*Task requirements*
Write only the number of lines in the data that include the word "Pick".

········

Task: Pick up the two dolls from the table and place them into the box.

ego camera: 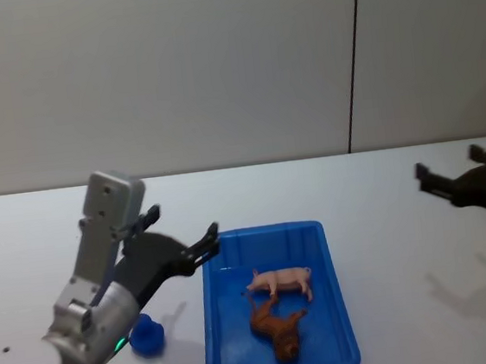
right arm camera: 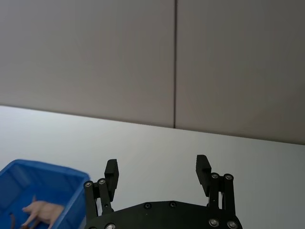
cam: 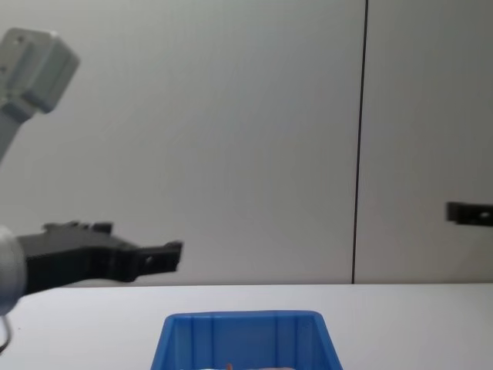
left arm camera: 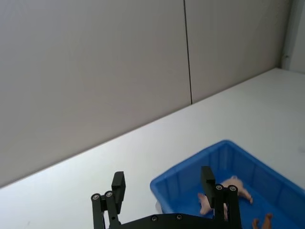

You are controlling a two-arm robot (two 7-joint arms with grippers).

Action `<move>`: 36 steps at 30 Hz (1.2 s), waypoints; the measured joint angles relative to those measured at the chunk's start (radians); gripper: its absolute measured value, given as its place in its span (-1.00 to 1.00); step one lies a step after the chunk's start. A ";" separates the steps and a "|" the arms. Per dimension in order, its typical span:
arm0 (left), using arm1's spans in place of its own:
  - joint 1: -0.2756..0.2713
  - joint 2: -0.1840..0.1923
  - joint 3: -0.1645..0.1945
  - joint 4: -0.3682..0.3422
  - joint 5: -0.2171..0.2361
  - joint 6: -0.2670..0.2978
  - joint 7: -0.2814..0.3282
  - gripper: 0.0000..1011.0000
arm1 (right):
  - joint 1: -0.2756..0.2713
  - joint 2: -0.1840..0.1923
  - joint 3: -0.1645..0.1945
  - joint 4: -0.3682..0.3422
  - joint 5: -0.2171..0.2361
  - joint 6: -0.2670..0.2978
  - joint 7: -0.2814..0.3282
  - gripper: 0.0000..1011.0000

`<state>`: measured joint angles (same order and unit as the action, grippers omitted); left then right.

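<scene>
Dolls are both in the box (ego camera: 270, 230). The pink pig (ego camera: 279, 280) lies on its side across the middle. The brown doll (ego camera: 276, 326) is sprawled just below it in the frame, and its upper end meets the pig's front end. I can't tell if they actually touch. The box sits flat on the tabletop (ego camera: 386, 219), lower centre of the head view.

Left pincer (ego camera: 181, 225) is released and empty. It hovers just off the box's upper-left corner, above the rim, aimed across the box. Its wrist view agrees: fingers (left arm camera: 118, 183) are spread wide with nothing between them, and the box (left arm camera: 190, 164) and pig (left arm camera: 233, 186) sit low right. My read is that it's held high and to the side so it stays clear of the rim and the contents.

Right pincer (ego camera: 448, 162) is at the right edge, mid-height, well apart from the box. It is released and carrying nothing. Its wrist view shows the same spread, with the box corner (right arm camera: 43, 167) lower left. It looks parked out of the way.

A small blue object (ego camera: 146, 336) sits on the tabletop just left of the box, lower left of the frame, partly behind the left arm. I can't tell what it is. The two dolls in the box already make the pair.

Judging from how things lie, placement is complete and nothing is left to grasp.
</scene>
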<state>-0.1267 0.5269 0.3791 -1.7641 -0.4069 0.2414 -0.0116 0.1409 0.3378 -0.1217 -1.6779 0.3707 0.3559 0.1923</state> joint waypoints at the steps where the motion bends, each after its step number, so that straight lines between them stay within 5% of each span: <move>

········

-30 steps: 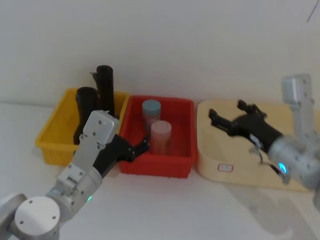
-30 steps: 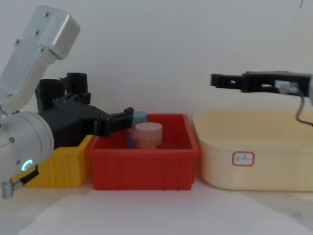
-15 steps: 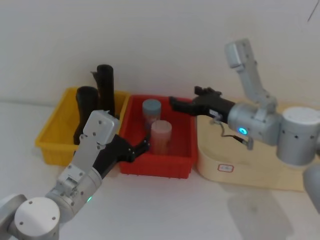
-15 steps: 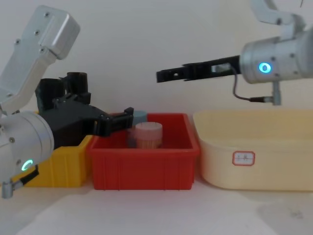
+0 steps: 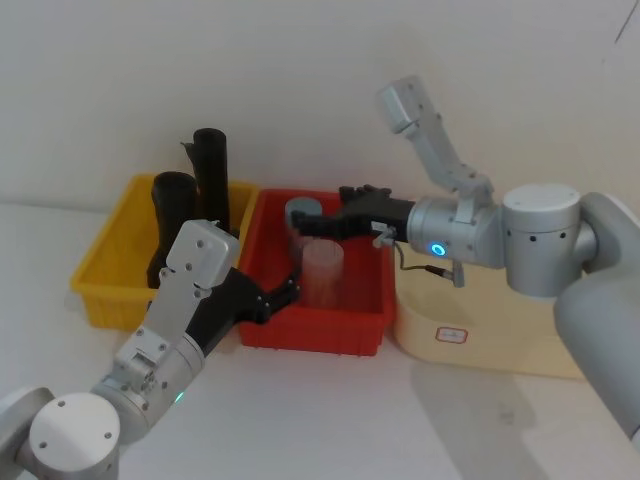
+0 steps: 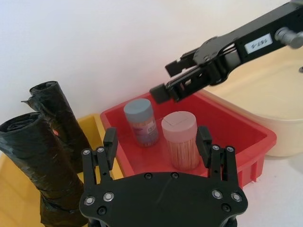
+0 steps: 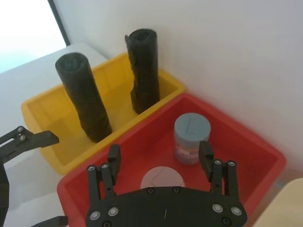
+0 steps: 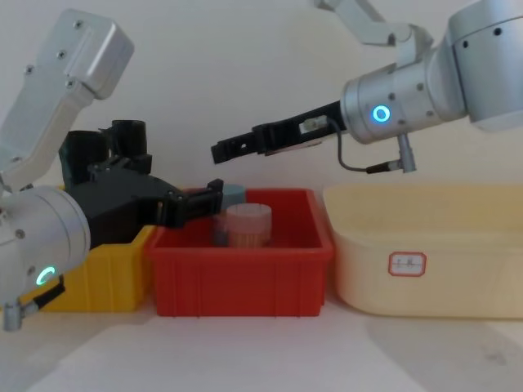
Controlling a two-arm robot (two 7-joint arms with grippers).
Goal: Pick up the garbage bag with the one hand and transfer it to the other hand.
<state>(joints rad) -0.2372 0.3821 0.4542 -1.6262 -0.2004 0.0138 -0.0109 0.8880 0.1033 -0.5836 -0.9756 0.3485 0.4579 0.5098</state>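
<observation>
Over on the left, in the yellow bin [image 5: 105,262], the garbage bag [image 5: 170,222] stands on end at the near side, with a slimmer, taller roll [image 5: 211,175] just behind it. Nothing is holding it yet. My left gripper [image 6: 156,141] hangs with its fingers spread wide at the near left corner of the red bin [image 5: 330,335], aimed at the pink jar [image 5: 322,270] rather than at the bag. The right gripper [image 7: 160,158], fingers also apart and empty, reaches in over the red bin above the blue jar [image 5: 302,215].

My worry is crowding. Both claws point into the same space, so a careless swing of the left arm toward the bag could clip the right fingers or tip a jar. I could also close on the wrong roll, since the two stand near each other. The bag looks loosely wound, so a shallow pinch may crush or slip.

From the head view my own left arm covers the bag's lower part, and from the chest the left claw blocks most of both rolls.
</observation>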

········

*Exercise result*
2